Homma Yukio, Akaza Hideyuki, Okada Kiyoki, Yokoyama Masao, Moriyama Nobuo, Usami Michiyuki, Hirao Yoshihiko, Tsushima Tomoyasu, Sakamoto Atsuhiko, Ohashi Yasuo, Aso Yoshio
Department of Urology, University of Tokyo, Tokyo, Japan.
Int J Urol. 2004 May;11(5):295-303. doi: 10.1111/j.1442-2042.2004.00795.x.
The effects of preoperative androgen deprivation on the outcomes of prostate cancer patients who received radical prostatectomy and subsequent adjuvant endocrine therapy have not yet been fully evaluated.
Patients with stage A(2), B or C prostate cancers were randomized to one of two groups: group I (n = 90), who received androgen deprivation (leuprolide and chlormadinone acetate) for 3 months followed by radical prostatectomy and subsequent adjuvant endocrine therapy (leuprolide alone), and group II (n = 86), who underwent the surgery followed by 3-month androgen deprivation (leuprolide and chlormadinone acetate) and subsequent adjuvant endocrine therapy (leuprolide alone). The effects of preoperative androgen deprivation on survival, clinical relapse (serum prostate specific antigen, PSA, above the normal level, local recurrence, or distant metastases), and PSA relapse (PSA above the detectable level) were evaluated at 5 years or later after treatment.

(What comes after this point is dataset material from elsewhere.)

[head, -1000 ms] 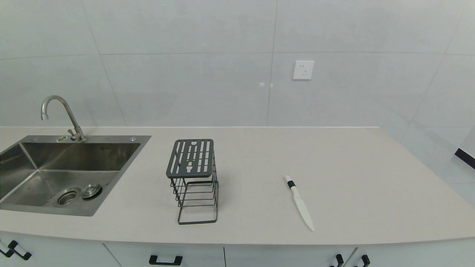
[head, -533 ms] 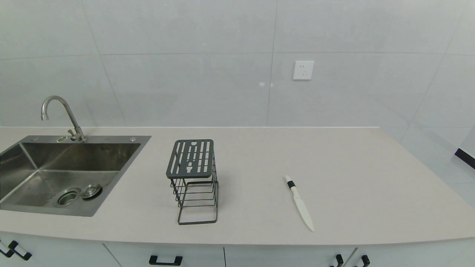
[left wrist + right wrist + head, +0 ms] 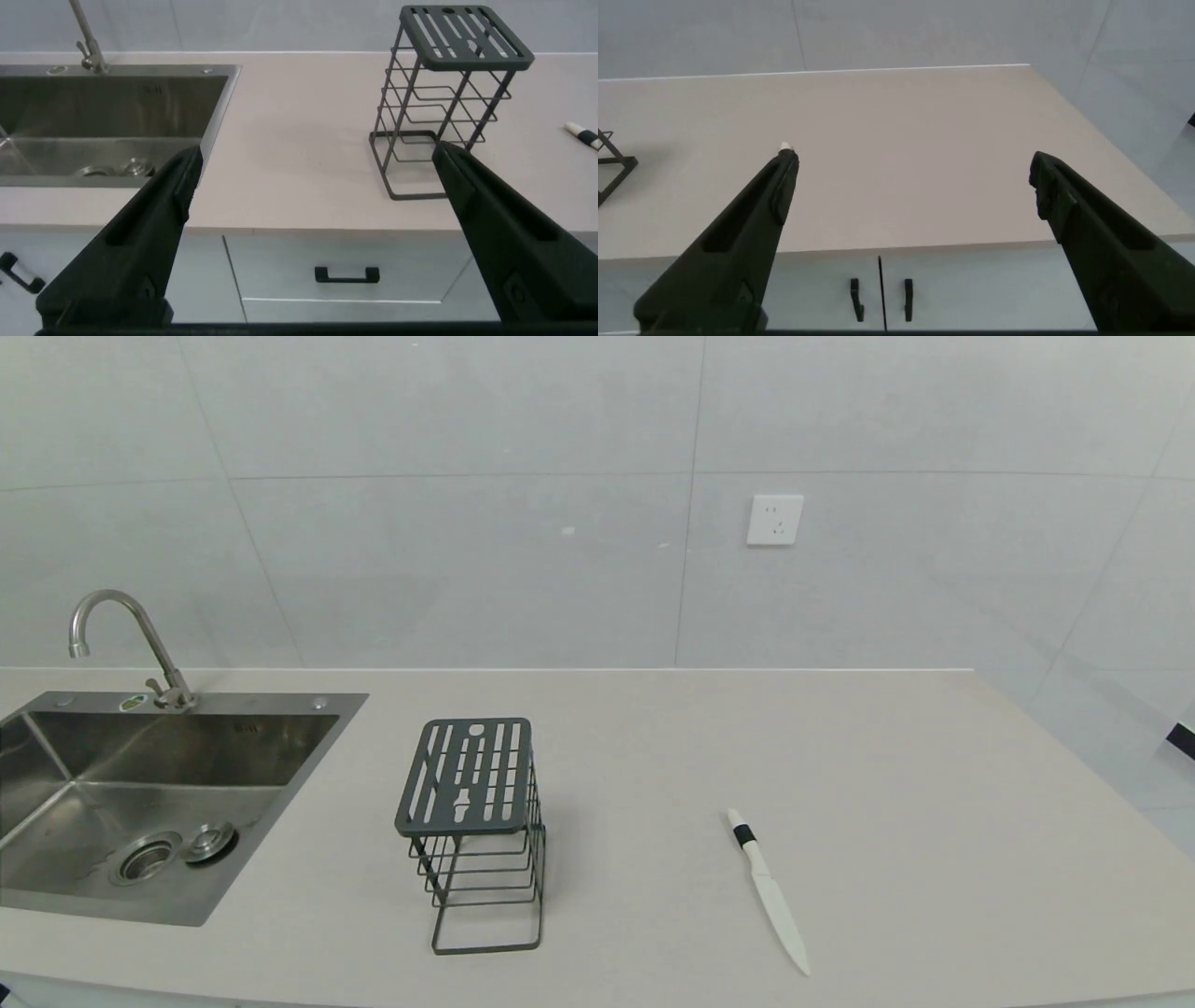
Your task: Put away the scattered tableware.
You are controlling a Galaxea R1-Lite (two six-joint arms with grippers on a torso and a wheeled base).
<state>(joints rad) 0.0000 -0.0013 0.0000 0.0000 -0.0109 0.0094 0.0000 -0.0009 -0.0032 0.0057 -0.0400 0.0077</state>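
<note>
Head high, wrists low; all share counter (image 3: pixel 887 775)

You have a pale countertop (image 3: pixel 653 747) in front of you. On it stands a dark wire rack (image 3: pixel 471 831) with a slotted top (upright, near the middle). Well apart to its right lies a white knife (image 3: pixel 767 889) with a black band, flat, blade tip toward the front edge. A steel sink (image 3: pixel 187 702) is set into the counter's left end.
</note>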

There were no significant differences in overall, cause-specific, clinical relapse-free, or PSA relapse-free survival rates between the two groups. In a subanalysis, no prostate cancer deaths or clinical relapses were noted in 29 patients with organ-confined disease (OCD: negativity of capsular invasion, seminal vesicle invasion, surgical margins or nodal involvement). The odds ratio for OCD depending on group assignment was 2.44 (95% confidence interval, CI 1.04-5.72), for group I, demonstrating a higher probability of having OCD. This ratio was increased to 4.00 (95% CI 1.06-15.16) if the analysis was conducted in a subpopulation with prostate specific antigen levels less than 35.6 ng/mL and with clinical stage B or C cancers.
Preoperative androgen deprivation has no demonstrable benefit in 5-year outcomes for patients undergoing radical prostatectomy and adjuvant endocrine therapy. However, it did increase the probability of OCD, which was associated with no clinical relapse during the follow-up. A longer observation is needed to clarify the exact extent of the benefits in terms of survival.
术前雄激素剥夺对接受根治性前列腺切除术及后续辅助内分泌治疗的前列腺癌患者预后的影响尚未得到充分评估。
A(2)期、B期或C期前列腺癌患者被随机分为两组:第一组(n = 90),接受3个月的雄激素剥夺治疗(亮丙瑞林和醋酸氯地孕酮),随后进行根治性前列腺切除术及后续辅助内分泌治疗(仅用亮丙瑞林);第二组(n = 86),先进行手术,随后进行3个月的雄激素剥夺治疗(亮丙瑞林和醋酸氯地孕酮)及后续辅助内分泌治疗(仅用亮丙瑞林)。在治疗后5年或更晚时评估术前雄激素剥夺对生存、临床复发(血清前列腺特异性抗原,PSA,高于正常水平、局部复发或远处转移)和PSA复发(PSA高于可检测水平)的影响。
两组在总生存率、病因特异性生存率、无临床复发生存率或无PSA复发生存率方面无显著差异。在一项亚分析中,29例器官局限性疾病(OCD:包膜侵犯、精囊侵犯、手术切缘或淋巴结受累均为阴性)患者未出现前列腺癌死亡或临床复发。根据分组,第一组OCD的优势比为2.44(95%置信区间,CI 1.04 - 5.72),表明患OCD的可能性更高。如果在前列腺特异性抗原水平低于35.6 ng/mL且临床分期为B期或C期癌症的亚组中进行分析,该比值增至4.00(95%CI 1.06 - 15.16)。
术前雄激素剥夺对接受根治性前列腺切除术和辅助内分泌治疗的患者5年预后无明显益处。然而,它确实增加了OCD的可能性,而OCD与随访期间无临床复发相关。需要更长时间的观察来明确在生存获益方面的确切程度。